* [STORED DATA]:
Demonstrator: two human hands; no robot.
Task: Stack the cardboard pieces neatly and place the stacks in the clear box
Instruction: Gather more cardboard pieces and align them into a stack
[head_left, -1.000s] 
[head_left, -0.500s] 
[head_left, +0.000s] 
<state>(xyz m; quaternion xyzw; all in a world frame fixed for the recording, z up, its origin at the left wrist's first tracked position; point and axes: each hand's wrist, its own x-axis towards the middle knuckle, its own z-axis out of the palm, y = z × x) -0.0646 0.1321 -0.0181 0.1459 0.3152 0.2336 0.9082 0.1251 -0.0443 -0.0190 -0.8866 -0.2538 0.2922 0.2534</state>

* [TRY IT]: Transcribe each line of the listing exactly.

* [SOLUTION BELOW]:
Demonstrator: two human hands; no robot.
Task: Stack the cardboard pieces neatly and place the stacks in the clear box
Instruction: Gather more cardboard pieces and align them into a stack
[head_left, -1.000s] 
[head_left, -0.500s] 
[head_left, +0.000s] 
<state>(xyz m; quaternion xyzw; all in a world frame fixed for the recording, z up, its origin at the left wrist's first tracked position; point and axes: each hand's wrist, its own x-axis towards the middle knuckle, its own z-axis out of the palm, y = z × x) -0.0646 0.1321 -0.0181 0.1459 0.3152 0.2336 0.9082 0.1251 -0.0443 -0.0190 -0.8866 -0.2538 0.2922 0.2534</state>

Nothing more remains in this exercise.